What you are asked to do
What lines below include the word "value"? Copy each one.

Supplied data
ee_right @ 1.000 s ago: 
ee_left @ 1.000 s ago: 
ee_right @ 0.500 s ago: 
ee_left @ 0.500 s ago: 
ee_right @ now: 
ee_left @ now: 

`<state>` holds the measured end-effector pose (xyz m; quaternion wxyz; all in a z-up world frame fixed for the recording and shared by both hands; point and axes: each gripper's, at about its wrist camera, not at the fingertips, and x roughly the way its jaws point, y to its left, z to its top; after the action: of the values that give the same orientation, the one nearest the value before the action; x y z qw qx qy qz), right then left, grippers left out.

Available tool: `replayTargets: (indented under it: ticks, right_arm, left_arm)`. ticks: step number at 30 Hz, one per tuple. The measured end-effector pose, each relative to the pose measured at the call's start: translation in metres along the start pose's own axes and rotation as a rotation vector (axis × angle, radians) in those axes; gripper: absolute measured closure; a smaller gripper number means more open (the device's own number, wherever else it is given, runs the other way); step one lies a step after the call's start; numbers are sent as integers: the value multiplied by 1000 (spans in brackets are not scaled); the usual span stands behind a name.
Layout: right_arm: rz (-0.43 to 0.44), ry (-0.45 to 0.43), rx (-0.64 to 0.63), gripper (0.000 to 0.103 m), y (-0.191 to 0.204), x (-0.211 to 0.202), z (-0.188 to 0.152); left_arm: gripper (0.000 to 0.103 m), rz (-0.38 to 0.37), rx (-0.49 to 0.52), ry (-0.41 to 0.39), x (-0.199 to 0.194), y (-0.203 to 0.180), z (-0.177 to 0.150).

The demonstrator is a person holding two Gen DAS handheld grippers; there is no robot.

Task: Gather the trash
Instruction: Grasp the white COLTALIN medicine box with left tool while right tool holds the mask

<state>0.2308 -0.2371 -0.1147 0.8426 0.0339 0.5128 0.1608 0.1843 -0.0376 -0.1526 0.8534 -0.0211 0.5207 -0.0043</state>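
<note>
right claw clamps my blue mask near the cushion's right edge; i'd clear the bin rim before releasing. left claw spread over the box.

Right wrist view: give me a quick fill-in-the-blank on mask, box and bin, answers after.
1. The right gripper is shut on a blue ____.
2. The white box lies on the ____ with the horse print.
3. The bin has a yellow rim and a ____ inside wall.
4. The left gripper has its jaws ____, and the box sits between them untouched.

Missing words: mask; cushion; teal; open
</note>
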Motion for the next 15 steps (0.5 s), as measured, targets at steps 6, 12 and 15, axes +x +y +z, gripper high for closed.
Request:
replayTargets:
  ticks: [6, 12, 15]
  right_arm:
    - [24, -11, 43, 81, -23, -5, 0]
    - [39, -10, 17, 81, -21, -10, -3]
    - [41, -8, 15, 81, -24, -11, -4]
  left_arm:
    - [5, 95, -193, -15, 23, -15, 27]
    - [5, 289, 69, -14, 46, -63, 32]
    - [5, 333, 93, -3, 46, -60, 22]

Your response
`<state>` holds the measured end-effector pose (xyz m; quaternion wxyz; all in a z-up world frame fixed for the recording and shared by both hands; point and axes: each gripper's, at about its wrist camera, not at the fingertips, and x roughly the way its jaws point, y to its left, z to its top; after the action: of the values that give the same orientation, the one nearest the value before the action; x y z qw qx qy qz), right then left, grippers left out.
Available tool: `replayTargets: (indented under it: ticks, right_arm, left_arm)`. ticks: step number at 30 Hz, one per tuple. The measured end-effector pose, each relative to the pose measured at the call's start: translation in metres along the start pose's own axes and rotation as a rotation vector (axis × angle, radians) in those axes; gripper: absolute measured closure; a smaller gripper number means more open (the device's own number, wherever else it is given, runs the other way); step one lies a step after the call's start; numbers are sent as integers: the value multiplied by 1000 (spans in brackets are not scaled); the usual span stands behind a name.

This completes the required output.